### ASSIGNED TASK
Leave the pictures out, and repeat exactly each line from the one that holds "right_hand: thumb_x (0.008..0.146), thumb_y" through the final line of the entries below.

### EXTRACTED MATERIAL
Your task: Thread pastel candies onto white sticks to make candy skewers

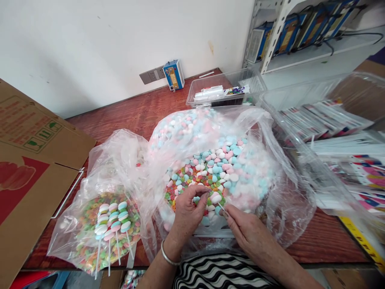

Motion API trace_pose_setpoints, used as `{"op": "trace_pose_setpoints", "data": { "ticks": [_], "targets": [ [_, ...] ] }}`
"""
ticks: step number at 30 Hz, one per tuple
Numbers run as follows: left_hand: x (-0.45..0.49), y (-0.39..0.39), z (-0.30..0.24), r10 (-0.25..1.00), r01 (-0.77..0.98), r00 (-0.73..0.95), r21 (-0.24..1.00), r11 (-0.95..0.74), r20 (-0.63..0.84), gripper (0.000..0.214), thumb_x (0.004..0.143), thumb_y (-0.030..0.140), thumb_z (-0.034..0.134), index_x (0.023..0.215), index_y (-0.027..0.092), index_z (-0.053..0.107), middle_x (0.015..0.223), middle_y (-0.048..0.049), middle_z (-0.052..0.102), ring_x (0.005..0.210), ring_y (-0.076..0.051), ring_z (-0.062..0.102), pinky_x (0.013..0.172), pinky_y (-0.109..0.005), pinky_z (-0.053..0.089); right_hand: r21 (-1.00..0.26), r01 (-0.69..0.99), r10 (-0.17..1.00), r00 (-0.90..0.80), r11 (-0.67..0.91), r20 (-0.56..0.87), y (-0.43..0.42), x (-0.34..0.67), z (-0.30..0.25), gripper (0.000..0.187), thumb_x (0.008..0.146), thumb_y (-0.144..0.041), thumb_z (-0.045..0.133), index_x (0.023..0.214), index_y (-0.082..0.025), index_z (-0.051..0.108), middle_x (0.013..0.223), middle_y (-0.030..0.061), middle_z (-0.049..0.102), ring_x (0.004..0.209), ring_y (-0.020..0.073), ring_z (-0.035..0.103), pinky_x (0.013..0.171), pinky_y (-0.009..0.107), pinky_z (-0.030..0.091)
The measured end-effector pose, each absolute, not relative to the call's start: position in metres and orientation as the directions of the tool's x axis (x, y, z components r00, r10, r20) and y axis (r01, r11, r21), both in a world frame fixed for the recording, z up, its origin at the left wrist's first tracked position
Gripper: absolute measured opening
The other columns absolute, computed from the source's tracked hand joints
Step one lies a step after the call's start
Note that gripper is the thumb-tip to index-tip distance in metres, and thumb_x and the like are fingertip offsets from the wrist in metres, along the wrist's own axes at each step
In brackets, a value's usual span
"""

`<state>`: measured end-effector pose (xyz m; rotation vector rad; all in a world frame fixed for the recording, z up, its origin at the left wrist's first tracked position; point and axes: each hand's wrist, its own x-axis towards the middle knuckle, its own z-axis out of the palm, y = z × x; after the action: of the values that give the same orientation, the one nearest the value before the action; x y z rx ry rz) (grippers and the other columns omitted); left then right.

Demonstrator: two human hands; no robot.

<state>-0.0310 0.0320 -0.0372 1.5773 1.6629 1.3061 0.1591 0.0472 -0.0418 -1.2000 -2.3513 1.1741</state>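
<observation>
My right hand (248, 226) pinches a thin white stick (221, 206). Pink and white candies (215, 197) sit at the stick's upper end. Just left of them is my left hand (191, 206), thumb and finger pressed together; whatever is between them is too small to make out. Beneath both hands, an open plastic bag (270, 140) shows loose pastel button candies (222, 164) beside small coloured ring candies (183, 180). To the left, several finished-looking candy skewers (113, 218) on white sticks lie on a clear bag of ring candies (81, 245).
A cardboard box (39, 160) stands at the left edge. Clear plastic bins (258, 82) at the back and right hold packaging and printed cards (325, 116). A blue device (173, 75) stands by the wall socket (152, 75). Metal shelving (270, 44) rises at the back right.
</observation>
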Motion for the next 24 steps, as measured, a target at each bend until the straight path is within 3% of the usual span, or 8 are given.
{"op": "trace_pose_setpoints", "data": {
  "ticks": [9,13,15,18,21,24],
  "targets": [
    [-0.023,0.026,-0.043,0.972,0.441,-0.061,0.88,-0.178,0.227,0.018,0.086,0.009,0.058,0.097,0.02,0.066,0.091,-0.0029,0.07,0.085,-0.014,0.065,0.078,-0.026,0.051,-0.867,0.454,0.8,-0.589,0.205,-0.119,0.046,0.153,-0.045,0.026,0.098,-0.03,0.031,0.082,-0.021,0.049,0.074,0.0028,0.06,0.066,0.0182,0.054,0.061,0.028,0.039],
    [-0.032,0.02,-0.043,0.972,0.469,0.009,0.858,-0.211,0.234,0.028,0.092,0.011,0.05,0.114,0.022,0.062,0.102,-0.0045,0.071,0.094,-0.015,0.066,0.086,-0.029,0.053,-0.942,0.333,0.839,-0.523,0.039,-0.15,0.051,0.151,-0.044,0.03,0.099,-0.039,0.032,0.08,-0.021,0.048,0.065,-0.003,0.047,0.057,0.0143,0.044,0.053,0.025,0.034],
    [-0.045,0.019,-0.042,0.962,0.58,-0.032,0.789,-0.201,0.27,0.032,0.093,0.011,0.047,0.12,0.022,0.06,0.106,-0.0059,0.071,0.098,-0.017,0.066,0.087,-0.032,0.053,-0.951,0.31,0.842,-0.507,-0.021,-0.184,0.054,0.153,-0.044,0.032,0.099,-0.043,0.034,0.08,-0.021,0.048,0.06,-0.0058,0.04,0.052,0.0125,0.037,0.049,0.024,0.03],
    [-0.066,0.018,-0.039,0.949,0.778,-0.039,0.606,-0.168,0.314,0.029,0.091,0.01,0.049,0.111,0.022,0.065,0.105,-0.0075,0.07,0.1,-0.02,0.063,0.09,-0.038,0.051,-0.948,0.315,0.84,-0.503,-0.041,-0.204,0.057,0.157,-0.044,0.033,0.098,-0.045,0.036,0.082,-0.021,0.05,0.058,-0.0065,0.039,0.05,0.0119,0.036,0.047,0.023,0.028],
    [-0.076,0.017,-0.037,0.971,0.851,0.046,0.5,-0.16,0.233,0.023,0.089,0.011,0.053,0.102,0.022,0.068,0.104,-0.007,0.07,0.1,-0.022,0.061,0.093,-0.043,0.048,-0.943,0.331,0.835,-0.504,-0.049,-0.22,0.057,0.157,-0.042,0.033,0.098,-0.044,0.036,0.081,-0.021,0.051,0.056,-0.0067,0.037,0.05,0.012,0.035,0.046,0.023,0.028],
    [-0.073,0.015,-0.04,0.983,0.869,0.088,0.47,-0.153,0.159,0.023,0.086,0.014,0.06,0.106,0.023,0.066,0.107,-0.0074,0.068,0.104,-0.025,0.058,0.094,-0.045,0.046,-0.935,0.349,0.831,-0.503,-0.057,-0.238,0.057,0.156,-0.039,0.033,0.096,-0.044,0.037,0.077,-0.021,0.05,0.056,-0.0062,0.037,0.051,0.0124,0.036,0.047,0.023,0.029]
  ]
}}
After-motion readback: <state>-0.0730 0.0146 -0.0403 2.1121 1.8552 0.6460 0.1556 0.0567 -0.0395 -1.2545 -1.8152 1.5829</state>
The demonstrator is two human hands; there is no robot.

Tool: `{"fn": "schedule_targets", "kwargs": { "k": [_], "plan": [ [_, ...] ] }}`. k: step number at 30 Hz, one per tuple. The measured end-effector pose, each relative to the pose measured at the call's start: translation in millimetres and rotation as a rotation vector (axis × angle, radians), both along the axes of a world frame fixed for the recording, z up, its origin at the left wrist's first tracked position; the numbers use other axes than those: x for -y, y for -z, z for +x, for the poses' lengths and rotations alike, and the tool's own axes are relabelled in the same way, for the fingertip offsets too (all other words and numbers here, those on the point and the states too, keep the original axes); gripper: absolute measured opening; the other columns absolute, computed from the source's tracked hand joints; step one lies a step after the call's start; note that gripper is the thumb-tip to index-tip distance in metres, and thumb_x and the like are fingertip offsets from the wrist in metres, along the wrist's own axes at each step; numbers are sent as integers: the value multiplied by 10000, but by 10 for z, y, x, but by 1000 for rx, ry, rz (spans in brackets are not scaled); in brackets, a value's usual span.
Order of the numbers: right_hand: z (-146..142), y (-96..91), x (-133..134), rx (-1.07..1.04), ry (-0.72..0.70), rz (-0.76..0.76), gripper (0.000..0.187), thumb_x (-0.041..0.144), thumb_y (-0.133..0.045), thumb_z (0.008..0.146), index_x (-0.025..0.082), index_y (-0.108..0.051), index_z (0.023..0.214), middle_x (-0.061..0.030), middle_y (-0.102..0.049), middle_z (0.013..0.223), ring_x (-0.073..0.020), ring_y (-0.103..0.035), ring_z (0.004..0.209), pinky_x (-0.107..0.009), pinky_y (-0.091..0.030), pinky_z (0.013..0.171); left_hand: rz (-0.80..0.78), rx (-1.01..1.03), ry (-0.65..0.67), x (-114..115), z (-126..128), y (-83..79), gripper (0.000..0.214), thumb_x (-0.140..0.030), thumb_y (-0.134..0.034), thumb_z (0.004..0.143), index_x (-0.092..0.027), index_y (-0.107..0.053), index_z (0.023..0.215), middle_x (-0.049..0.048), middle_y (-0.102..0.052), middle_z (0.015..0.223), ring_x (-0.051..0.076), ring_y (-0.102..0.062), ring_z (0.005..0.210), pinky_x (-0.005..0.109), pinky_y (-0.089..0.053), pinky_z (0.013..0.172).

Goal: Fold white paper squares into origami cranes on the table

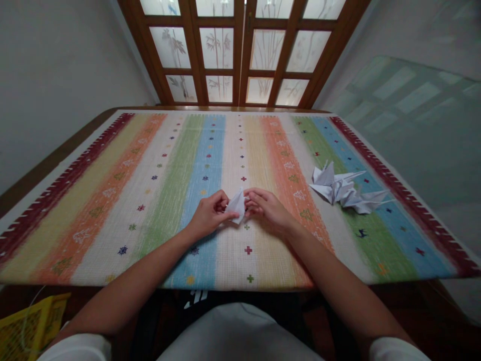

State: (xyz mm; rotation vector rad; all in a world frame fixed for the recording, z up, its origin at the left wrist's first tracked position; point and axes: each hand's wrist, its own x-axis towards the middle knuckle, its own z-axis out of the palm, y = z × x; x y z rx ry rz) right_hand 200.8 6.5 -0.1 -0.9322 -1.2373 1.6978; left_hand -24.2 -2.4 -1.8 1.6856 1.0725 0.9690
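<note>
Now the left hand (208, 215) and right hand (268, 208) clamp fingers on one folded paper (236, 205), two paper cranes (332, 186) nearby.

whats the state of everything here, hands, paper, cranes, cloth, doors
left hand, pinching the paper's left side
right hand, pinching the paper's right side
folded white paper, creased to a point, held off the cloth
two white paper cranes, fully folded, lying together on the cloth
striped cloth, spread flat
frosted glass doors, shut
</note>
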Motion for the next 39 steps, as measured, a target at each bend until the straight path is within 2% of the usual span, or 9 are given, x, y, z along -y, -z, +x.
{"fn": "schedule_targets", "kwargs": {
  "k": [3,7,10,12,14,19,23,30,39],
  "plan": [
    [-39,31,22,12,-86,-18,473,594,-909,749,210,-748,974,-46,-768,884,-181,-738,748,-322,-641,691,73,-89,6,1,-9,-21,523,-535,-817,856,-209,-434,712,-87,-406,621,76,-369,543,210,-287,520],
    [-76,70,20,102,5,43,366,482,-917,734,202,-750,900,-27,-756,811,-168,-708,685,-301,-597,643,86,-116,35,6,-3,-15,441,-517,-800,878,-207,-500,788,-75,-529,644,77,-447,538,207,-353,536],
    [-69,75,-9,129,98,87,313,453,-899,737,204,-742,844,-15,-735,774,-163,-689,677,-308,-586,655,64,-51,50,10,8,-15,333,-450,-773,913,-197,-558,902,30,-751,956,105,-648,651,222,-501,599],
    [-55,74,-26,146,164,122,304,448,-898,735,206,-736,824,-15,-728,766,-167,-681,683,-315,-582,663,61,-18,43,11,12,-19,265,-399,-753,931,-194,-594,989,97,-755,1211,150,-747,820,247,-588,671],
    [-44,80,-36,181,219,155,300,445,-899,736,206,-733,809,-16,-718,754,-166,-663,677,-314,-568,655,69,-10,18,9,14,-19,232,-358,-740,941,-199,-623,1064,109,-735,1286,175,-771,929,264,-634,723],
    [-67,113,-30,187,265,165,316,460,-884,756,205,-732,864,-19,-720,787,-177,-683,722,-320,-578,683,137,-26,-52,-17,13,-7,85,-262,-703,946,-188,-684,909,81,-777,1144,185,-760,973,309,-663,824],
    [-124,112,1,88,166,119,414,549,-878,768,229,-709,970,-35,-752,939,-193,-729,823,-368,-639,784,169,-45,-83,-41,2,2,62,-206,-699,927,-206,-760,936,63,-792,1067,189,-751,947,340,-657,866],
    [-184,136,13,-45,131,59,458,641,-825,828,258,-657,1014,-18,-708,958,-172,-729,831,-375,-662,834,218,-141,-58,-59,-4,5,180,-218,-645,973,-216,-790,1080,97,-762,1266,231,-711,1182,388,-632,957],
    [-164,132,20,163,124,220,339,540,-736,916,263,-650,1092,-48,-707,1082,-184,-724,908,-335,-659,784,59,-142,-1,-37,34,12,224,-374,-645,997,-171,-706,1067,85,-768,1005,191,-752,815,319,-620,757]
  ]
}}
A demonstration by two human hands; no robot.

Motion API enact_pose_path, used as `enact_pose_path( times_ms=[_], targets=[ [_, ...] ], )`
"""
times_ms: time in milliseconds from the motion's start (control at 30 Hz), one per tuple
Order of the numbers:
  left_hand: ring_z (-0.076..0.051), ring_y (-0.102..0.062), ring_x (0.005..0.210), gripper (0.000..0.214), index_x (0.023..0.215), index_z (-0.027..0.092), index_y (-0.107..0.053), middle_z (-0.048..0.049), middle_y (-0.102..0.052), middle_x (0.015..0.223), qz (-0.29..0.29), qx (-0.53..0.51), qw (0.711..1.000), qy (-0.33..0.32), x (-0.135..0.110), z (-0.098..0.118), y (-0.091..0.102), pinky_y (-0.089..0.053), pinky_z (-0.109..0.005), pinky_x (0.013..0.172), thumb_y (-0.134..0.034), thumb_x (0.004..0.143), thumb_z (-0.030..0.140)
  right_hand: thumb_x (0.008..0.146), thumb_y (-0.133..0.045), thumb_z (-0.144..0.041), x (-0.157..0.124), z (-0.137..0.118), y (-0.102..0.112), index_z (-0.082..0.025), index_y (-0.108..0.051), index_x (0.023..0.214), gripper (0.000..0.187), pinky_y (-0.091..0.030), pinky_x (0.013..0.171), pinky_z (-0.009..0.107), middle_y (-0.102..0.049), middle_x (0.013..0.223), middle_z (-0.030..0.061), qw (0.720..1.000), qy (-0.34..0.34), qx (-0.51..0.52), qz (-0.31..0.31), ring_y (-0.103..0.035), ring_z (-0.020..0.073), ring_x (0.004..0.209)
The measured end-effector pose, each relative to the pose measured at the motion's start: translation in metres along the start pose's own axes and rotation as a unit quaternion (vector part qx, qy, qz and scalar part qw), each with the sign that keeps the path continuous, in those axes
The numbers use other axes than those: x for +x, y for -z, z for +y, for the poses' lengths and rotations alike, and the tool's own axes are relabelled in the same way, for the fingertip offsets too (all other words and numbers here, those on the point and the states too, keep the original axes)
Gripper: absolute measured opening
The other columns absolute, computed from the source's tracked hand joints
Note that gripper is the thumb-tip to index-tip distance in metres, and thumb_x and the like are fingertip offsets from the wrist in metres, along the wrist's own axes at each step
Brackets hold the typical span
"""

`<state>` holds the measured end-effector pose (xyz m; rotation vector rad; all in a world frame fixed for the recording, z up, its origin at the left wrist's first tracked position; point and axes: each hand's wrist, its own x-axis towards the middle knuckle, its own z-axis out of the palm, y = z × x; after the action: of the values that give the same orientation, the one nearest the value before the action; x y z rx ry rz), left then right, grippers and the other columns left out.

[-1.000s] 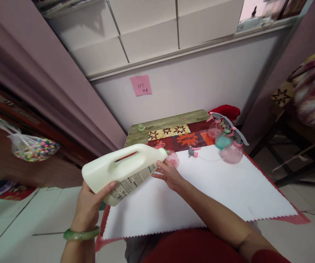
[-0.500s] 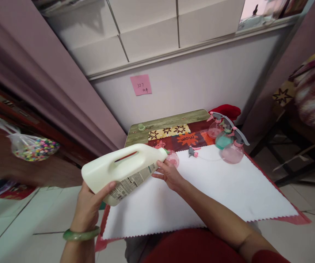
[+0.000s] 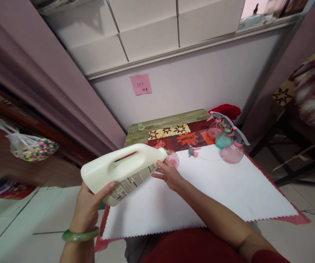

### TASK SOLUTION
  right_hand: thumb_x (0.008..0.146), thumb_y (-0.133..0.045), thumb_z (-0.144..0.041), x (-0.157..0.124), z (-0.137..0.118), y (-0.102..0.112), index_z (-0.082..0.025), index_y (-0.108..0.051), index_x (0.023..0.214), gripper (0.000..0.187), pinky_y (-0.091..0.030), pinky_x (0.013..0.171), pinky_z (-0.009..0.107), middle_y (-0.102..0.049), middle_x (0.013..0.223), middle_z (-0.030..0.061), qw (0.720..1.000), qy (-0.34..0.34), qx (-0.51..0.52), qz (-0.31..0.31), ring_y (-0.103..0.035), ring_z (-0.020..0.073), ring_x (0.004..0.209)
The measured end-effector pose, each relative to the pose measured at the motion's start: translation in metres along the start pose's own axes and rotation as a unit quaternion (vector part qx, qy, qz and scalar part qw), each with the sign that keeps the path continuous, in those axes
The numbers use other axes than those: x for +x, y for -z, z for +y, for the poses' lengths and rotations alike, and the tool's own axes are relabelled in the same way, for the fingertip offsets too (all other words and numbers here, those on the point and the states too, keep the original axes)
Gripper: absolute measured opening
The other columns absolute, computed from the source's tracked hand joints
Note that gripper is the thumb-tip to index-tip distance in metres, and thumb_x and the like are fingertip offsets from the wrist in metres, along the wrist's own axes at each step
Brackets hold the typical span
"""

`<state>` holds the measured end-effector pose (xyz m; rotation vector rad; all in a world frame fixed for the recording, z up, its origin at the left wrist's first tracked position; point and axes: each hand's wrist, its own x-axis towards the middle knuckle, its own z-axis out of the palm, y = z × x; after the action: of the values that give the same orientation, the one nearest the value before the action; x y z rx ry rz), left then right, grippers and the other columns left out.

[-1.000s] 
[-0.500s] 
[+0.000s] 

The exercise requires no further output.